Each entry below should be given again exactly; the pictures stay out.
*** Block opens ***
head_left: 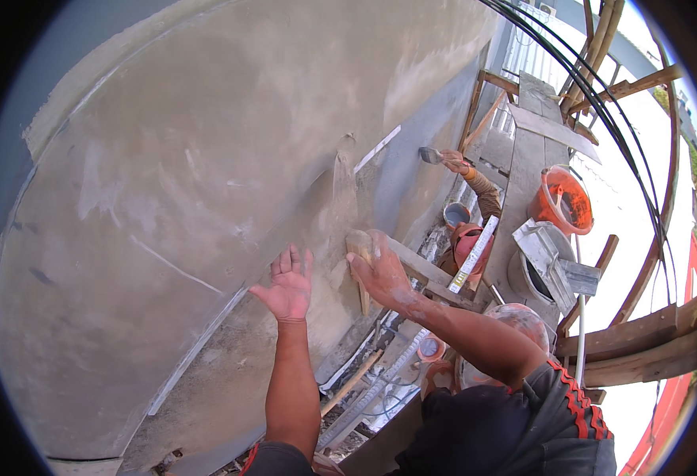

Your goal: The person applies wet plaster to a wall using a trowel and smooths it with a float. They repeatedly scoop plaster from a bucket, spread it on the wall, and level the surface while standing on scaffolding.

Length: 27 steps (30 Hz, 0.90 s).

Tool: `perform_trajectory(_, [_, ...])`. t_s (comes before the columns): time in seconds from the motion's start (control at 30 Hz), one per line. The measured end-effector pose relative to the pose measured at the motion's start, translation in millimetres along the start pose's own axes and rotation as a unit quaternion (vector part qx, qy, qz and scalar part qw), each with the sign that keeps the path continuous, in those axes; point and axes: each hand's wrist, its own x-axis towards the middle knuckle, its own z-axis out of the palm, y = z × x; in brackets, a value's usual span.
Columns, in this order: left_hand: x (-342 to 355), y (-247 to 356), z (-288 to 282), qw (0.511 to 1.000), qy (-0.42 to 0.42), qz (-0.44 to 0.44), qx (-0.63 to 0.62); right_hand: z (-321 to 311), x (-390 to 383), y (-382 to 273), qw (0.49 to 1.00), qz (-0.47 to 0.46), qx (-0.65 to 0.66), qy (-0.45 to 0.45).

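Note:
My left hand (283, 287) is raised palm up beside the plastered wall (166, 127), fingers spread and empty. My right hand (382, 274) grips a wooden float (358, 241), which rests against the plaster right of my left hand; part of it is hidden under the fingers. A ridge of mortar (344, 178) stands out above the float, and a pale straight line (190, 361) runs diagonally along the wall below my left hand.
A co-worker (478, 189) below holds a brush (432, 155) toward the wall. Scaffold planks (535, 147) carry an orange bucket (564, 198), a grey bucket (523, 274) with tools and a long level (471, 254). Cables (602, 103) hang at the right among bamboo poles (658, 230).

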Motion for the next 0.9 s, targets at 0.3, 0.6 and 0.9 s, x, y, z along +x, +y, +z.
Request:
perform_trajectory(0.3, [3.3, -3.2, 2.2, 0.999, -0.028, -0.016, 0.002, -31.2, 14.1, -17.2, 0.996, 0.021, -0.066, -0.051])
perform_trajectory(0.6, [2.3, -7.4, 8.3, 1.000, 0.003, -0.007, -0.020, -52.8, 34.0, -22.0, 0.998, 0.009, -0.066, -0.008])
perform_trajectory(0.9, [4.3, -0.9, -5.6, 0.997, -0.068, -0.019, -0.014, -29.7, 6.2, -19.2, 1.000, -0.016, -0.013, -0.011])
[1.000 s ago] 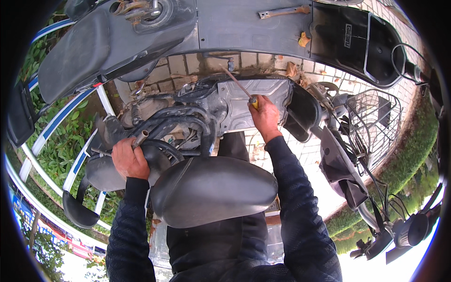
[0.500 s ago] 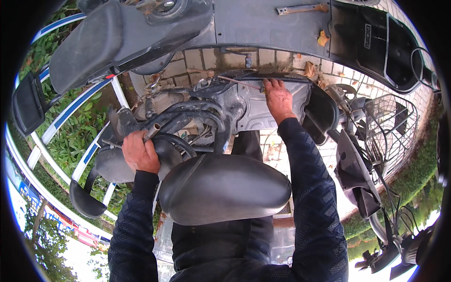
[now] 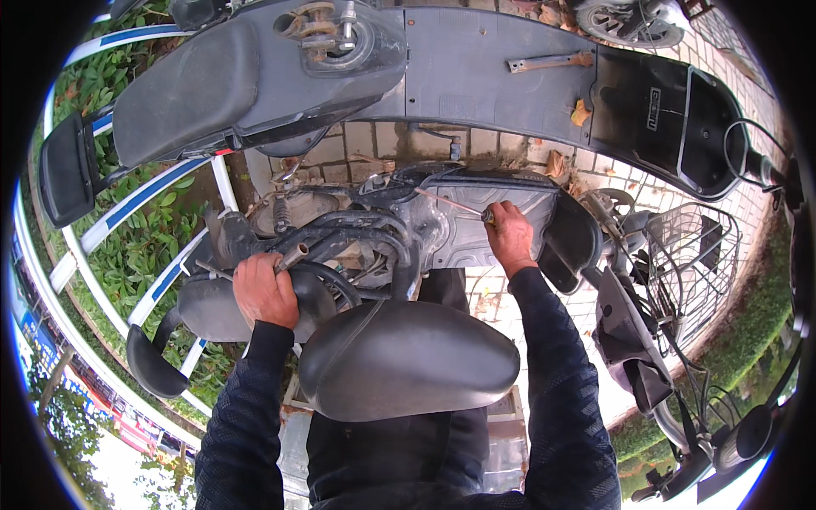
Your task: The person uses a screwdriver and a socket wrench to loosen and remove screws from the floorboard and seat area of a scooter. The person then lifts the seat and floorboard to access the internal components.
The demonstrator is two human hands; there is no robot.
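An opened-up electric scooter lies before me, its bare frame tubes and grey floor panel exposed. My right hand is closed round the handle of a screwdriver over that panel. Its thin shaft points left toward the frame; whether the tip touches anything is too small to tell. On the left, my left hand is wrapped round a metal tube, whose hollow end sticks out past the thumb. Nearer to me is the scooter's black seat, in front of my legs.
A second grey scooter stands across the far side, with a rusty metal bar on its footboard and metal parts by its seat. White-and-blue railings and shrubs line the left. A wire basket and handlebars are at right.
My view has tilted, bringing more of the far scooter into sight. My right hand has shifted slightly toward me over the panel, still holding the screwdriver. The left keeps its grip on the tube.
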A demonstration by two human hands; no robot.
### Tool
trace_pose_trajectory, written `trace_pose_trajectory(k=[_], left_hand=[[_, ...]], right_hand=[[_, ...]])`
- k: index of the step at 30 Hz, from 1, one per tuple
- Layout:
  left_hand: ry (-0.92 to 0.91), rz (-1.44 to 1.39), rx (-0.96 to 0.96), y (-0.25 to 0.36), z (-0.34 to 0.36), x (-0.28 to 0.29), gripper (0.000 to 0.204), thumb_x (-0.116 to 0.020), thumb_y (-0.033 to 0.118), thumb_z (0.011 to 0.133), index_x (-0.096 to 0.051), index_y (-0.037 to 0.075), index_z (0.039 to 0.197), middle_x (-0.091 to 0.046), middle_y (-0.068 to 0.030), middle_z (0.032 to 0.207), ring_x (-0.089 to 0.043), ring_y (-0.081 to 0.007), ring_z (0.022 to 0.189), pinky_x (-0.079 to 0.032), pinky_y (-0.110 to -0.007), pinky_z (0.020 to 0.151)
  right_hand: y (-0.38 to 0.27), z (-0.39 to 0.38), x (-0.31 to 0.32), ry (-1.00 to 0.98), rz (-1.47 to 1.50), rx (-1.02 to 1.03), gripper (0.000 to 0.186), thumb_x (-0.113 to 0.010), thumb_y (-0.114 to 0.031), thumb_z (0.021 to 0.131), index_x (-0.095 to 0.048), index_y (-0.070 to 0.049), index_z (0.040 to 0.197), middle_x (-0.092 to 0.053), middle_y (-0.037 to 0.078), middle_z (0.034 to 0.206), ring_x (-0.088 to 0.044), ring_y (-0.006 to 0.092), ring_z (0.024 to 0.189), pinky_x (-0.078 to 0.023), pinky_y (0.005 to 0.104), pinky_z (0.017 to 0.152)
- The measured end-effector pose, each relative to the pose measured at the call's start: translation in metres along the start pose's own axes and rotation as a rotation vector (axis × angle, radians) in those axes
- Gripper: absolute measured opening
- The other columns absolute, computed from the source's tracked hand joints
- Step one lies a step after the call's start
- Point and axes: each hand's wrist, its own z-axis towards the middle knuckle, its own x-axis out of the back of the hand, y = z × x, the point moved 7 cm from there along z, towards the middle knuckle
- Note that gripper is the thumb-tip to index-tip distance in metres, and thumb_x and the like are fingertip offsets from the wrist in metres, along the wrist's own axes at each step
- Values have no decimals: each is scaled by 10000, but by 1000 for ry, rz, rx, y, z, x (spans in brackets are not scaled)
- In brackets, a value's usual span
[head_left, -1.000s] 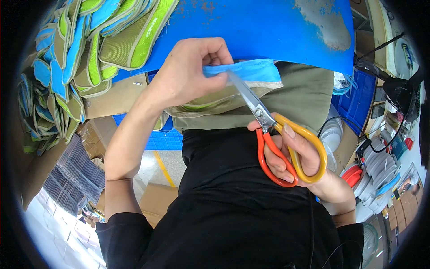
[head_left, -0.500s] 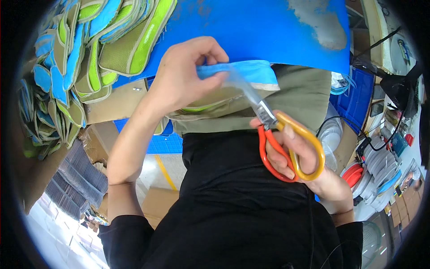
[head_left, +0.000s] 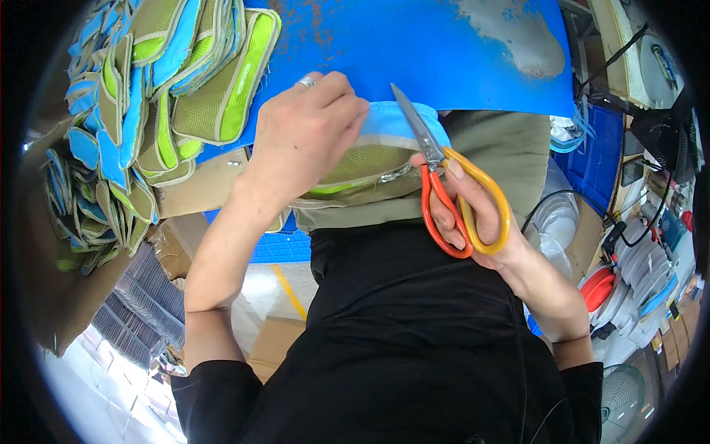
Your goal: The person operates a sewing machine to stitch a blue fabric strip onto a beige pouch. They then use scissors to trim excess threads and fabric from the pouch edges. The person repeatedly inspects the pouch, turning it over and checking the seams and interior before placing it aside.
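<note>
Fabric piece lies between the curled left hand, fingertips hidden, pinch unclear, and right hand gripping scissors.

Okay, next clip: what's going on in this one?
A person works with both hands at a blue table. Their left hand is at a blue-edged fabric piece over the lap, fingertips hidden from view. The right hand holds scissors with one red and one yellow handle, blades pointing up and away across the view of the blue edge. A heap of green, blue and khaki pieces sits at the left.
</note>
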Motion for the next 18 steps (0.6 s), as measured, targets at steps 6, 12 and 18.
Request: trace_pose_trajectory(k=[6, 12, 18], left_hand=[[-66, 42, -32, 3, 10, -4, 109, -774, 51, 756, -688, 80, 816, -619, -34, 851, -644, -218, 714, -524, -351, 603], [-27, -224, 213, -17, 11, -14, 91, -731, -2, 762, -656, 42, 788, -597, -46, 794, -607, -164, 646, -501, -305, 582], [4, -380, 383, -31, 3, -15, 52, -729, 1, 810, -679, 4, 823, -635, -33, 810, -595, -114, 664, -478, -271, 592]], right_hand=[[3, 4, -1, 2, 17, -13, 423, -513, -365, 1081, -531, -24, 1330, -470, 9, 600, -419, 93, 415, -326, 235, 408], [3, 7, -2, -21, -21, -30, 402, -515, -349, 1083, -514, -28, 1326, -473, 6, 593, -435, 92, 403, -335, 236, 376], [5, 6, -1, -45, -48, -21, 401, -506, -364, 1085, -507, -39, 1319, -474, 2, 602, -435, 88, 405, -329, 226, 371]])
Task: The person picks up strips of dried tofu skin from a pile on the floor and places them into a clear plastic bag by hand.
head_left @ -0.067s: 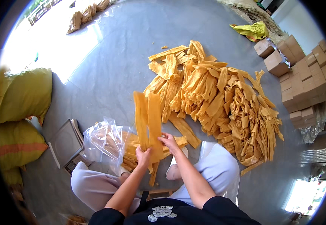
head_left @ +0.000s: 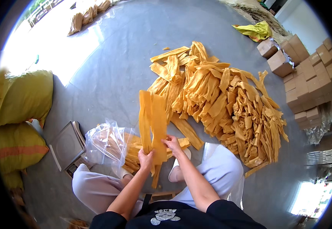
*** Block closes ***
◆ **WRITTEN ANSWER**
head_left: 

Your goal: The person applies wet plaster to a wall using a trowel and smooths it with a float. They repeatedly scoop plaster from a bucket, spread it on the wall, and level the surface while standing on scaffolding.

Length: 27 steps (30 Hz, 0.90 s).

Tool: `perform_trajectory(_, [_, ...])`. t_s (comes before the columns): time in seconds from the motion's start (control at 30 Hz), one per line. The measured end-effector pose relative to the pose measured at the motion's start, translation in millimetres along the start pose's own axes and rotation as a unit quaternion (vector part qx, qy, qz and scalar part qw), each with the sign that keeps the path continuous, in those axes; point and axes: each hand's wrist, its own x-axis towards the middle knuckle, its own z-axis out of the palm, y = z × x; in brackets, a value's usual span.
Columns, in this order: left_hand: x (-342 to 355), y (-247 to 356), z (-288 to 282), qw (0.511 to 1.000), qy (-0.42 to 0.42), qz (-0.44 to 0.44), qx (-0.63 to 0.62); right_hand: z (-321 to 311), x (-390 to 383), y (-382 to 273), qw (0.49 to 1.00), qz (-0.47 to 0.46), qx (-0.65 to 0.66), qy (-0.45 to 0.45).

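Note:
My left hand (283, 287) is raised palm up beside the plastered wall (166, 127), fingers spread and empty. My right hand (382, 274) grips a wooden float (358, 241), which rests against the plaster right of my left hand; part of it is hidden under the fingers. A ridge of mortar (344, 178) stands out above the float, and a pale straight line (190, 361) runs diagonally along the wall below my left hand.
A co-worker (478, 189) below holds a brush (432, 155) toward the wall. Scaffold planks (535, 147) carry an orange bucket (564, 198), a grey bucket (523, 274) with tools and a long level (471, 254). Cables (602, 103) hang at the right among bamboo poles (658, 230).
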
Motion for the next 0.9 s, targets at 0.3, 0.6 and 0.9 s, x, y, z along +x, +y, +z.
Request:
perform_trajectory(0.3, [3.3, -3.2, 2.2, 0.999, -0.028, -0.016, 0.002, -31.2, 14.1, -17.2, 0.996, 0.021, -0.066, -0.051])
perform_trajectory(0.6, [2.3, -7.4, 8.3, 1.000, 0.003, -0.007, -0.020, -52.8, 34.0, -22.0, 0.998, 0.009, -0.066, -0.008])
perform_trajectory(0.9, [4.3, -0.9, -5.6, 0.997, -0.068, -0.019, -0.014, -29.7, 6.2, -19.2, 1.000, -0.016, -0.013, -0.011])
[1.000 s ago] 
[0.500 s ago] 
[now] 
Your task: The person uses a screwdriver and a socket wrench to loosen and remove screws from the floorboard and seat area of a scooter. The person then lifts the seat and floorboard to access the internal components.
The demonstrator is two human hands; there is no robot.
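An opened-up electric scooter lies before me, its bare frame tubes and grey floor panel exposed. My right hand is closed round the handle of a screwdriver over that panel. Its thin shaft points left toward the frame; whether the tip touches anything is too small to tell. On the left, my left hand is wrapped round a metal tube, whose hollow end sticks out past the thumb. Nearer to me is the scooter's black seat, in front of my legs.
A second grey scooter stands across the far side, with a rusty metal bar on its footboard and metal parts by its seat. White-and-blue railings and shrubs line the left. A wire basket and handlebars are at right.
My view has tilted, bringing more of the far scooter into sight. My right hand has shifted slightly toward me over the panel, still holding the screwdriver. The left keeps its grip on the tube.
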A demonstration by two human hands; no robot.
### Tool
trace_pose_trajectory, written `trace_pose_trajectory(k=[_], left_hand=[[_, ...]], right_hand=[[_, ...]])`
- k: index of the step at 30 Hz, from 1, one per tuple
- Layout:
  left_hand: ry (-0.92 to 0.91), rz (-1.44 to 1.39), rx (-0.96 to 0.96), y (-0.25 to 0.36), z (-0.34 to 0.36), x (-0.28 to 0.29), gripper (0.000 to 0.204), thumb_x (-0.116 to 0.020), thumb_y (-0.033 to 0.118), thumb_z (0.011 to 0.133), index_x (-0.096 to 0.051), index_y (-0.037 to 0.075), index_z (0.039 to 0.197), middle_x (-0.091 to 0.046), middle_y (-0.068 to 0.030), middle_z (0.032 to 0.207), ring_x (-0.089 to 0.043), ring_y (-0.081 to 0.007), ring_z (0.022 to 0.189), pinky_x (-0.079 to 0.032), pinky_y (-0.110 to -0.007), pinky_z (0.020 to 0.151)
  right_hand: y (-0.38 to 0.27), z (-0.39 to 0.38), x (-0.31 to 0.32), ry (-1.00 to 0.98), rz (-1.47 to 1.50), rx (-1.02 to 1.03), gripper (0.000 to 0.186), thumb_x (-0.113 to 0.010), thumb_y (-0.114 to 0.031), thumb_z (0.021 to 0.131), index_x (-0.095 to 0.048), index_y (-0.070 to 0.049), index_z (0.040 to 0.197), middle_x (-0.092 to 0.053), middle_y (-0.037 to 0.078), middle_z (0.034 to 0.206), ring_x (-0.088 to 0.044), ring_y (-0.006 to 0.092), ring_z (0.024 to 0.189), pinky_x (-0.078 to 0.023), pinky_y (0.005 to 0.104), pinky_z (0.017 to 0.152)
- The measured end-effector pose, each relative to the pose measured at the call's start: translation in metres along the start pose's own axes and rotation as a rotation vector (axis × angle, radians) in those axes
- Gripper: absolute measured opening
- The other columns absolute, computed from the source's tracked hand joints
- Step one lies a step after the call's start
- Point and axes: each hand's wrist, its own z-axis towards the middle knuckle, its own x-axis out of the back of the hand, y = z × x, the point moved 7 cm from there along z, towards the middle knuckle
- Note that gripper is the thumb-tip to index-tip distance in metres, and thumb_x and the like are fingertip offsets from the wrist in metres, along the wrist's own axes at each step
- Values have no decimals: each is scaled by 10000, but by 1000 for ry, rz, rx, y, z, x (spans in brackets are not scaled)
- In brackets, a value's usual span
[head_left, -1.000s] 
[head_left, -0.500s] 
[head_left, +0.000s] 
Your goal: The person operates a sewing machine to stitch a blue fabric strip onto a beige pouch. They then use scissors to trim excess threads and fabric from the pouch edges. The person repeatedly inspects the pouch, turning it over and checking the seams and interior before placing it aside.
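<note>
Fabric piece lies between the curled left hand, fingertips hidden, pinch unclear, and right hand gripping scissors.

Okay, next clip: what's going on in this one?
A person works with both hands at a blue table. Their left hand is at a blue-edged fabric piece over the lap, fingertips hidden from view. The right hand holds scissors with one red and one yellow handle, blades pointing up and away across the view of the blue edge. A heap of green, blue and khaki pieces sits at the left.
</note>
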Motion for the next 18 steps (0.6 s), as measured, targets at steps 6, 12 and 18.
Request: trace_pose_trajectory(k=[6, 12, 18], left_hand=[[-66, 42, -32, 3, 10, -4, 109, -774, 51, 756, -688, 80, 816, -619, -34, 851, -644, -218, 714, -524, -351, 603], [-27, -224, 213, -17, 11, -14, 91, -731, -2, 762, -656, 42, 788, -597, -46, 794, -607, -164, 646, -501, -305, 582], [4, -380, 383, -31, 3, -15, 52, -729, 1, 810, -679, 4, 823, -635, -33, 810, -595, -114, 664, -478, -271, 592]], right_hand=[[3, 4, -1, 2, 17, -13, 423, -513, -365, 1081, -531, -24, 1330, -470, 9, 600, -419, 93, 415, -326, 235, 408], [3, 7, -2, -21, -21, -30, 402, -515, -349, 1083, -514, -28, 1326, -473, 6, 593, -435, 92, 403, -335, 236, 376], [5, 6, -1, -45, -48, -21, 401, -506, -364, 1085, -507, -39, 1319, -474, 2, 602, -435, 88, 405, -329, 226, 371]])
Task: The person picks up strips of dried tofu skin from a pile on the floor and places them into a clear plastic bag by hand.
head_left @ -0.067s: 
head_left @ +0.000s: 

That concludes the answer.